• [PROBLEM]
Write out the records again exactly and exclude the pictures.

Stored data entries
"""

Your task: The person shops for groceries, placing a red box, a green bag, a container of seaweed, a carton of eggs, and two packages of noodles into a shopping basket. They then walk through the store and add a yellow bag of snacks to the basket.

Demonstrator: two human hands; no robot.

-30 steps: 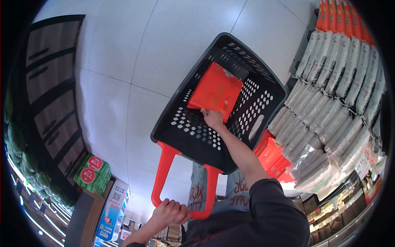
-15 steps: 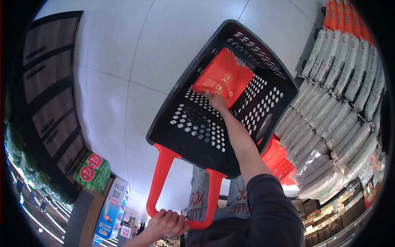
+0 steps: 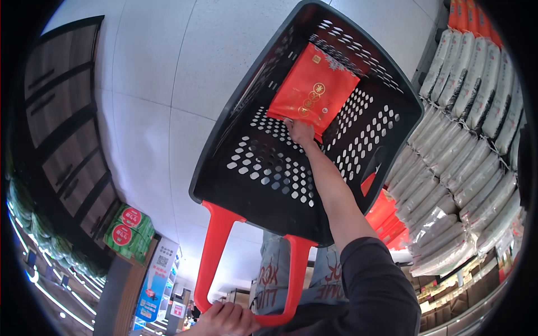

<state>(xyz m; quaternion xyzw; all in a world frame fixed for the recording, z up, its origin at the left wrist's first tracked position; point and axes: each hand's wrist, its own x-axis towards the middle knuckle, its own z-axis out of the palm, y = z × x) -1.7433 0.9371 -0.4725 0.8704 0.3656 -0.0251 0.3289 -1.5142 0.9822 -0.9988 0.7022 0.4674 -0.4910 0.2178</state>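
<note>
A black perforated basket (image 3: pixel 263 201) with a red handle (image 3: pixel 216 241) fills the middle of the view. Inside it, toward the far end, lies a red package (image 3: pixel 322 84) with round gold emblems. My right hand (image 3: pixel 301 133) reaches into the basket and grips the near edge of this package, its fingers closed on it. At the bottom of the view my left hand (image 3: pixel 228 320) is wrapped round the lower bar of the red handle.
Stacked clear-wrapped bags (image 3: pixel 459 162) line the right side, with red packages (image 3: pixel 386 215) low beside them. Dark cabinets (image 3: pixel 61 117) stand on the left. Green boxes (image 3: pixel 129 232) and a blue sign (image 3: pixel 153 285) are at the lower left. Pale tiled floor (image 3: pixel 151 61) lies beyond.
The basket looks larger and its far end sits higher in view. The red package, with my right hand on it, appears slightly up and to the right. My left hand keeps its grip, lower in view.
</note>
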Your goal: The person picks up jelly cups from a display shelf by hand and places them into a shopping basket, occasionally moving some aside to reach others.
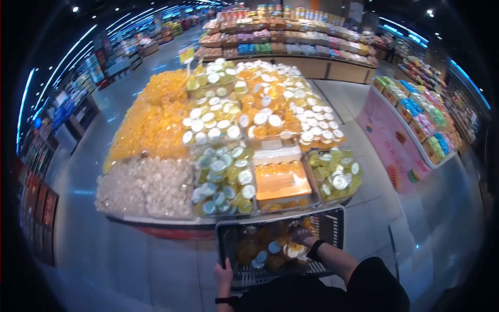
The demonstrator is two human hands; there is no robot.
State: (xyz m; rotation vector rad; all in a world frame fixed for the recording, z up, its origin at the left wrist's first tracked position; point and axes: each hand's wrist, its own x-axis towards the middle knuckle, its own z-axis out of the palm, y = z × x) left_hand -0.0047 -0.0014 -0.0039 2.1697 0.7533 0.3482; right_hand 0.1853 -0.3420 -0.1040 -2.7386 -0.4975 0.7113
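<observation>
My left hand (pixel 223 275) is wrapped round the left rim of a black shopping basket (pixel 332 226) at the front edge of the display. Down inside the basket is my right hand (pixel 301 235), among orange jelly cups (pixel 262 256) with white and pale lids. Its fingers are dark and blurred, so whether they grip a cup cannot be made out. Beyond the basket stands an orange box (pixel 283 180) in a compartment, between green jelly cups (pixel 222 177) on its left and more green jelly cups (pixel 338 174) on its right.
Clear, whitish packs (pixel 148 187) and orange packs (pixel 156 114) fill the display's left side. White-lidded orange cups (pixel 267 99) are heaped at the back. A pink-sided stand (pixel 387 135) is on the right. Shelves of goods (pixel 286 36) rise behind, with tiled floor between.
</observation>
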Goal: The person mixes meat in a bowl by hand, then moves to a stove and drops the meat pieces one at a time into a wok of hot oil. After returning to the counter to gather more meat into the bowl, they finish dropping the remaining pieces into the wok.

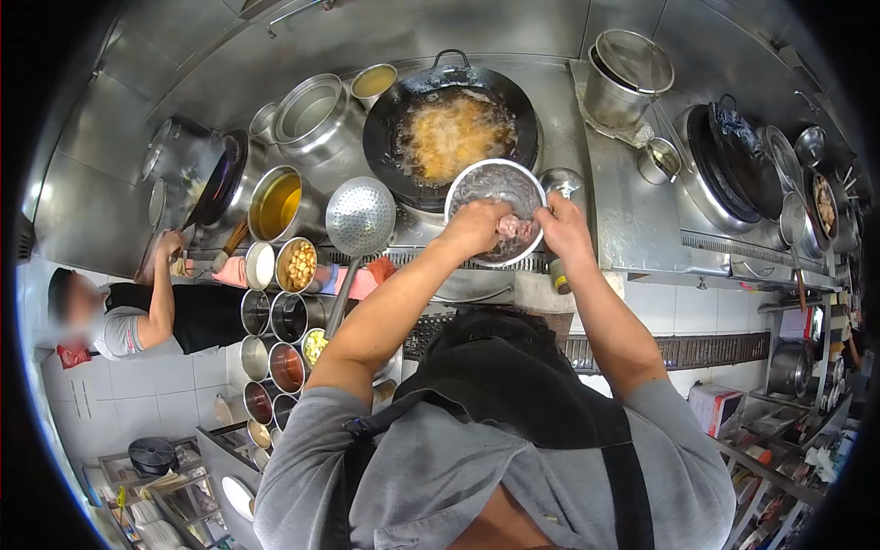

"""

• [ANSWER AREA]
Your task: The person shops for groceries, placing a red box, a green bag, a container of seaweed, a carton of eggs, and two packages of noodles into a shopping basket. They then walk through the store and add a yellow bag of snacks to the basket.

Demonstrator: two human hands; no robot.

-30 steps: 
-15 steps: 
+0 steps: 

<state>(xyz m; quaternion xyzw; all in a world frame fixed for the recording, z up, its origin at the left wrist's first tracked position; point and axes: each hand's wrist, its own x-axis towards the middle knuckle, its own z-axis out of the palm, y = z × x) -1.7433 0.9371 -0.4725 0.8704 0.3656 -0.0251 0.3289 -1.5142 0.9822 -0.9988 0.7022 0.4674 -0.4910 0.2178</state>
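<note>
A black perforated basket (image 3: pixel 263 201) with a red handle (image 3: pixel 216 241) fills the middle of the view. Inside it, toward the far end, lies a red package (image 3: pixel 322 84) with round gold emblems. My right hand (image 3: pixel 301 133) reaches into the basket and grips the near edge of this package, its fingers closed on it. At the bottom of the view my left hand (image 3: pixel 228 320) is wrapped round the lower bar of the red handle.
Stacked clear-wrapped bags (image 3: pixel 459 162) line the right side, with red packages (image 3: pixel 386 215) low beside them. Dark cabinets (image 3: pixel 61 117) stand on the left. Green boxes (image 3: pixel 129 232) and a blue sign (image 3: pixel 153 285) are at the lower left. Pale tiled floor (image 3: pixel 151 61) lies beyond.
The basket looks larger and its far end sits higher in view. The red package, with my right hand on it, appears slightly up and to the right. My left hand keeps its grip, lower in view.
</note>
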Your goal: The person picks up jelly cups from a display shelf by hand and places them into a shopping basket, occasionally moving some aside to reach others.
The demonstrator is two human hands; there is no robot.
State: (xyz m; rotation vector rad; all in a world frame fixed for the recording, z up, its origin at the left wrist's first tracked position; point and axes: each hand's wrist, its own x-axis towards the middle knuckle, its own z-axis out of the palm, y = z × x) left_hand -0.0047 -0.0014 -0.0039 2.1697 0.7533 0.3482; right_hand 0.1853 -0.3420 -0.1040 -2.7386 -0.4975 0.7113
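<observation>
My left hand (pixel 223 275) is wrapped round the left rim of a black shopping basket (pixel 332 226) at the front edge of the display. Down inside the basket is my right hand (pixel 301 235), among orange jelly cups (pixel 262 256) with white and pale lids. Its fingers are dark and blurred, so whether they grip a cup cannot be made out. Beyond the basket stands an orange box (pixel 283 180) in a compartment, between green jelly cups (pixel 222 177) on its left and more green jelly cups (pixel 338 174) on its right.
Clear, whitish packs (pixel 148 187) and orange packs (pixel 156 114) fill the display's left side. White-lidded orange cups (pixel 267 99) are heaped at the back. A pink-sided stand (pixel 387 135) is on the right. Shelves of goods (pixel 286 36) rise behind, with tiled floor between.
</observation>
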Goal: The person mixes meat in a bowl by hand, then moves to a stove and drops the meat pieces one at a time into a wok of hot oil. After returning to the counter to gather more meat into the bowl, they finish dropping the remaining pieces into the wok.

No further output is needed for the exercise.